King: Pilgrimage to the Mountaintop
Harvard Sitkoff
Hill and Wang
2008
288 Pages
Greetings, I borrowed King: Pilgrimage to the Mountaintop from the Robarts Library at the University of Toronto.
Harvard Sitkoff is an American Historian who taught at the University of New Hampshire where he is currently serving as professor emeritus. Sitkoff is a scholar of the American Civil Rights movement and he has written a number of books on that subject. King: Pilgrimage to the Mountaintop is his most recent book, and his only biography of a movement figure.
King is a short biography of the celebrated Civil Rights leader. Many scholars have devoted an enormous amount of energy describing King’s life, and if a researcher does not require a highly detailed account of a segment of King’s life then Sitkoff’s concise biography is probably sufficient. This volume devotes the last seven pages of its text to the Sanitation Worker's strike in Memphis, for example, which was the issue King was dealing with at the time of his assassination. Meanwhile the book Going Down Jericho Road by Michael K. Honey, a text that deals solely with the events pertaining to the Memphis Sanitation Workers Strike, is over 400 pages in length. While Sitkoff’s text is quite strong, my only grievance with the book is that he presents the bibliography as a ‘bibliographic essay’, where the references are strung together in paragraphs rather than listed as individual entries. I find this form of referencing to be irritating to search through as the biblographic essay is much more dense, textually, than the traditional form of listed bibliographic references.
King: Pilgrimage to the Mounaintop depicts King as a man who realized his talent for speaking, and was thrust by his parishioners into the spotlight. Sitkoff creates the sense that King was one of those men who was created by history, he had the talents to deal with the issues of his time, but it was his time that formed him into the leader he was. One of the primary value of the book is that it depicts King as a man whose life was fraught with failures. King was motivated to try, the success of his endeavours was never assured, and it was often blocked by circumstance. Despite his Nobel laureate status and his ascension to the position of an unofficial founding father for the current age, King’s life was not a string of relentless success. Sitkoff instead presents King as a man who did not falter in his path, despite occasional failure, towards an egalitarian vision of social harmony.

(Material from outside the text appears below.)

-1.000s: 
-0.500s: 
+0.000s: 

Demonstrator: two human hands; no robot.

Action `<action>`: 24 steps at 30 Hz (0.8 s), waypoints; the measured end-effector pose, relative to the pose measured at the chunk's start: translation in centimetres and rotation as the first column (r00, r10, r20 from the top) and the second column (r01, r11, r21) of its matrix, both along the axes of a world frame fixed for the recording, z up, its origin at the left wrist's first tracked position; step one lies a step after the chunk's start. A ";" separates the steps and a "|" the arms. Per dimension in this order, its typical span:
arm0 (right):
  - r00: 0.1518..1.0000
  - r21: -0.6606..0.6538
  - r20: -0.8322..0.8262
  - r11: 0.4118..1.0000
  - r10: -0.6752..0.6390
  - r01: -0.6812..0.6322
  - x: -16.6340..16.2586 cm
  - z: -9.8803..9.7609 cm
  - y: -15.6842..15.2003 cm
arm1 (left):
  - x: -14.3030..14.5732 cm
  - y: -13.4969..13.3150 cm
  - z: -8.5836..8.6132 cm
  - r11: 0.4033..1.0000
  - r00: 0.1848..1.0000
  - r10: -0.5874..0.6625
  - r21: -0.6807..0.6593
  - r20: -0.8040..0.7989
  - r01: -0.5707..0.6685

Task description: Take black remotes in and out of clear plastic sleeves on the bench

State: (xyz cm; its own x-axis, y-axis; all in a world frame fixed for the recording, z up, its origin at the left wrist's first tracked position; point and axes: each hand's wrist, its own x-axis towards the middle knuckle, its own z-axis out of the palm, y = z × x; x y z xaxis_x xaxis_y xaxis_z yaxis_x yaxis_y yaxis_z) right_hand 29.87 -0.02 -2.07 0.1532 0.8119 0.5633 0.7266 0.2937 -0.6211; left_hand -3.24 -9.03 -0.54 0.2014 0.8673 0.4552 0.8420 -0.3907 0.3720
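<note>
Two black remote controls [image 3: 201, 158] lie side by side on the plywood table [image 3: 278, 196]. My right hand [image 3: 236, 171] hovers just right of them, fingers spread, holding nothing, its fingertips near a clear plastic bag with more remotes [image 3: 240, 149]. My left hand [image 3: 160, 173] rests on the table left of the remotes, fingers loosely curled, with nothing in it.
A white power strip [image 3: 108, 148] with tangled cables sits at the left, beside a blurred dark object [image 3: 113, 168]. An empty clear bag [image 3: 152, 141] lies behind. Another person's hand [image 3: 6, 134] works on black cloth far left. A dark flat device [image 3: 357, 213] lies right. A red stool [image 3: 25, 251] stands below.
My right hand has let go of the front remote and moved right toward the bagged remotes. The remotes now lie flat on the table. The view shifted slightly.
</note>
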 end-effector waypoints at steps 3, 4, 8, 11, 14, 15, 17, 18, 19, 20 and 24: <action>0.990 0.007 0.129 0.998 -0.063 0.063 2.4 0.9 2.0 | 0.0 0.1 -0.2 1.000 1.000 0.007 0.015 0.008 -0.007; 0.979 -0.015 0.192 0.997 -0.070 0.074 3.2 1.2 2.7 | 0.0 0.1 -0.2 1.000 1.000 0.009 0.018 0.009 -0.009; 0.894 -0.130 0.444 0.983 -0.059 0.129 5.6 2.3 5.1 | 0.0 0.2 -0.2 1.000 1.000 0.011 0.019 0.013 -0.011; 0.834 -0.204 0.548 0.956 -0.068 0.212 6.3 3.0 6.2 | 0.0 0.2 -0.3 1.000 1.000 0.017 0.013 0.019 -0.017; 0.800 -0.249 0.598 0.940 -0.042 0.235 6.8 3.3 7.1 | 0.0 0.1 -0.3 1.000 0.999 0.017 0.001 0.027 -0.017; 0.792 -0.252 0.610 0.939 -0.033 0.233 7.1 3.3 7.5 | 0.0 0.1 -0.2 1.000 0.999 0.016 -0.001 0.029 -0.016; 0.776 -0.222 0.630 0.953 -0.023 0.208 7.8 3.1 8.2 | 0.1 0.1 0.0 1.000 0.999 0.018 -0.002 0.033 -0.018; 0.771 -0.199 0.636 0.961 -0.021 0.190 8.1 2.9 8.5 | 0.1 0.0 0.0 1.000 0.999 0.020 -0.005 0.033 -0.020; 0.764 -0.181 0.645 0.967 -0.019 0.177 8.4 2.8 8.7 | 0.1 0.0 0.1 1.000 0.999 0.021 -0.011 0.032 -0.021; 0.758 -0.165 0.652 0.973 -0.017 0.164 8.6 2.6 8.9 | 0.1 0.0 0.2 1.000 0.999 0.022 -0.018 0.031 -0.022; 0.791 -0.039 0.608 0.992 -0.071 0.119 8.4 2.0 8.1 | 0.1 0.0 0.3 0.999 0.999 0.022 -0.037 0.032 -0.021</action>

King adopted Gandhi’s principles of non-violent resistance and applied them to the struggle to attain equal rights for poor blacks in the United States. King worked directly with many impoverished black communities, with varying degrees of achievment, although it was his early work in Selma and Montgomery Alabama that brought him the most success and attention. The civil rights leader’s later successes came from not wavering from his dedication to non-violence. Sitkoff presents King’s voice as diminishing towards the end of the 1960s, as the rise of a black power radicalism emerged with the Black Panther Party, Malcolm X, and other radical factions. Converse to King and many of the early civil rights groups, the radical organizations and leaders held much more liberal attitudes towards violence, often preaching it as an unwelcome but necessary part of the racial struggle in America. King developed rhetoric to demonstrate a sympathetic understanding of a black will to violence, but he never condoned such action. According to Sitkoff, however, King was constantly criticized for his proximity to the pro-violent groups, King was still the major figure of the movement even though his adherence to peaceful resistance was losing ground within the overall movement. Shortly before his death, King was held responsible for a march turned riot in Memphis that resulted in the death of a teenager. King was accused by a white media establishment of failing to keep the peace, but King simply could not contain the anger of the poor communities he was trying to organize.
Sitkoff portrays King as an individual who was constantly feeling the tension between the constraining power of the establishment, the detractions of other civil rights factions, the white opposition, and the needs of the poor. Furthermore, Sitkoff presents King as a man who was given to vice as a coping mechanism for dealing with the stresses of his position. The leader’s life was fraught with fear, as King frequently received death threats, and Sitkoff tries to represent the inner battle King must have fought to overcome these terrors. In so doing, Sitkoff creates a glimmer of the sense of what the experience of being a leader of history, may actually feel like.
In current popular culture, King's life has primarily been reduced to the speech he delivered in Washington DC in 1963. Perhaps his image has been flattened further, to merely the line "I have a dream!" When isolated, that line is merely a statement of desire for a boundless future, and can be inserted into a history of such expressions. The line is depoliticized when its isolated from the rest of the speech, and decontextualized when, for example, no one has to remember that, several days after that speech was delivered, a bomb exploded in a predominantly African-American church in Burmingham Alabama, killing four little girls. Now, in popular culture, the moment that line was delivered is almost cast as the moment racial tension broke and race was transcended in America. Media apparitions such as the far-right mouthpiece, Glenn Beck freely appropriate King’s image for their own purposes. Sitkoff’s brief biography is unlikely to successfully compete for dominance with any pop-culture constructions of the historic leader, but it still works to return depth to King’s image.